As she finishes her second attempt at her second year of a Bachelor of Education at CPUT this year, she is juggling online schooling and motherhood. 

Ntsomi says it is challenging, not to mention the struggles presented by the Covid-19 pandemic, but she is doing her best as a mother and student. 

The determined mom tells us that what motivated her to go back to complete her studies was her love for teaching, and that even when she was job searching all she wanted to do was to teach, and nothing else.

Despite her struggle for funding and having to repeat her second year instead of just finish her third year now, she is determined to complete her studies and be the teacher that she wants to be.

A passion for teaching

We asked Ntsomi why she was so determined to be a teacher, she explained how after she finished high school she got a teaching assistant job, and she loved it.

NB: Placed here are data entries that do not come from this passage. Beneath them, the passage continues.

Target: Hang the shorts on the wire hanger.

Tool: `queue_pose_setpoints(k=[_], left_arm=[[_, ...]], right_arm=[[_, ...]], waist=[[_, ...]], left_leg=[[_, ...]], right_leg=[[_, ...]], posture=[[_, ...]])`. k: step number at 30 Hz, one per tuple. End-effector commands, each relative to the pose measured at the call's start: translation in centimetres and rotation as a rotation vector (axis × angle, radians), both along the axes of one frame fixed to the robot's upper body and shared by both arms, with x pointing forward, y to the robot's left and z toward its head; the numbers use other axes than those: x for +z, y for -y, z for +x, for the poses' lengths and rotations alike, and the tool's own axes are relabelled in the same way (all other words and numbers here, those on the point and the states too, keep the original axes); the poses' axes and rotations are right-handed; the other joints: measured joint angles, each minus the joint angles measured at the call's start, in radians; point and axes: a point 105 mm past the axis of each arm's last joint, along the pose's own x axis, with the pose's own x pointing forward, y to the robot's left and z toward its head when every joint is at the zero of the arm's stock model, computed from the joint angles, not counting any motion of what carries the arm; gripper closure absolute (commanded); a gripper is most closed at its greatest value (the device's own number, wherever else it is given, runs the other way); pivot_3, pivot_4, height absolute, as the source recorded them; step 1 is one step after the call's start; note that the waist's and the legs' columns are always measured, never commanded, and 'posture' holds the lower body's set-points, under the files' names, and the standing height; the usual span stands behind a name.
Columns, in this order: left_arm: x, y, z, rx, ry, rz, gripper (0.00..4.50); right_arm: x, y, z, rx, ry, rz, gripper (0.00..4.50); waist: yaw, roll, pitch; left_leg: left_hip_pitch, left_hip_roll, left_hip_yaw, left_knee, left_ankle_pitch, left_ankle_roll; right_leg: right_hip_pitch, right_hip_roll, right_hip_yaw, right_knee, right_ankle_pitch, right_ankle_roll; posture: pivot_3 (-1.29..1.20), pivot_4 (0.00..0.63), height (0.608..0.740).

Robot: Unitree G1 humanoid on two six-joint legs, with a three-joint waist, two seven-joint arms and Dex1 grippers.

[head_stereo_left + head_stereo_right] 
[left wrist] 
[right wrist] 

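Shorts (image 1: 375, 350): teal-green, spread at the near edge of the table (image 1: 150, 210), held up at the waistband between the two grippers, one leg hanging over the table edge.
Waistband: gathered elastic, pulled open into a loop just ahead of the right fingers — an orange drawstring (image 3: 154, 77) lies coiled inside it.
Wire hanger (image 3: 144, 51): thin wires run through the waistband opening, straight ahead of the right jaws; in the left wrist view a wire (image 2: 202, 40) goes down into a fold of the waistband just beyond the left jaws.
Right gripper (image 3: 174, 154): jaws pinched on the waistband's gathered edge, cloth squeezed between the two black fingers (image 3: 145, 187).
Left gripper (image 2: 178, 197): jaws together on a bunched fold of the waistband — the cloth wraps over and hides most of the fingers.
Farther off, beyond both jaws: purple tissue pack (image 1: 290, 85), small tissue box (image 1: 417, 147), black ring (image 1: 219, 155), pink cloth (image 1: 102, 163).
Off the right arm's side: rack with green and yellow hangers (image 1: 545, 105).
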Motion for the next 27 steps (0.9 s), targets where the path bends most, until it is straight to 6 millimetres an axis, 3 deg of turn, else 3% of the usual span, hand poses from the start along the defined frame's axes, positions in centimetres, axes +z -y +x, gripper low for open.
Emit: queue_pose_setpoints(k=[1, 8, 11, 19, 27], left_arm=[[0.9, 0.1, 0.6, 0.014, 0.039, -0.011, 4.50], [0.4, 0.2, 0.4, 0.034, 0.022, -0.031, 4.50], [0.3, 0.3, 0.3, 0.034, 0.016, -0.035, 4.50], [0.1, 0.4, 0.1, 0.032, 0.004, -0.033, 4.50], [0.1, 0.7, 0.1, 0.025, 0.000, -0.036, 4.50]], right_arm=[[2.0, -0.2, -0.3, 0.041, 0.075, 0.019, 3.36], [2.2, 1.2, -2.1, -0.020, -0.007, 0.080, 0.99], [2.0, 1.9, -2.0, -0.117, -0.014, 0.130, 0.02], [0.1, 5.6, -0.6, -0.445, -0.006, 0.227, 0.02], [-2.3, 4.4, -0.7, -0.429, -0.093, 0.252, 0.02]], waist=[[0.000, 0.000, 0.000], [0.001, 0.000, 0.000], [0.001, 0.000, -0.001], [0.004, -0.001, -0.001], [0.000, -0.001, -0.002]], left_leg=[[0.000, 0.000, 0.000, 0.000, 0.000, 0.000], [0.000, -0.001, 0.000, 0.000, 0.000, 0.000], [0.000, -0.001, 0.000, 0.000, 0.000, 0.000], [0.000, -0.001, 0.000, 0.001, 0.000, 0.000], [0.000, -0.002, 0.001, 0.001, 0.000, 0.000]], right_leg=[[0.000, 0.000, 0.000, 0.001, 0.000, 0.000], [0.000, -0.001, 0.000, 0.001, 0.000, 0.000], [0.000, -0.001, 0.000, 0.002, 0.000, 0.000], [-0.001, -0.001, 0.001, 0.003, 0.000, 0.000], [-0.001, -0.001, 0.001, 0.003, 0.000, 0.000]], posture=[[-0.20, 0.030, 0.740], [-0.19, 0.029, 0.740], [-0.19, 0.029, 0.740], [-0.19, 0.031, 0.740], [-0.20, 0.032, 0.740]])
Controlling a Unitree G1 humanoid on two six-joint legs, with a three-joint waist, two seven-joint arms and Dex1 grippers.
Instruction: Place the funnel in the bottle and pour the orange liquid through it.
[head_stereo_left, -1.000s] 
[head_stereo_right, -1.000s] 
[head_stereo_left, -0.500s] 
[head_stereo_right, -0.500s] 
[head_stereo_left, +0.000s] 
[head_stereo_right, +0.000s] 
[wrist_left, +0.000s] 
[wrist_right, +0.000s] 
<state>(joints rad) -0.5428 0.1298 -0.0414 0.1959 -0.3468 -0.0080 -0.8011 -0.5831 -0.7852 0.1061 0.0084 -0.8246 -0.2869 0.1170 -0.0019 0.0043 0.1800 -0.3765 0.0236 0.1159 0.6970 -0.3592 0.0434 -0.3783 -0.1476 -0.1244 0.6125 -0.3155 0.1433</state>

Her passion even landed her to the principal's office as she recalls the principal saying, "We have been teachers for years but we have never seen a person who is so passionate like you. What are your thoughts about the future? Why don't you do teaching?"

One thing that sets her apart is that she has a gift, she reveals: she can read children's emotions.

Ntsomi plans to also study psychology one day, so that she can focus on helping many other children as she honestly loves it and believes that she is the right person for it.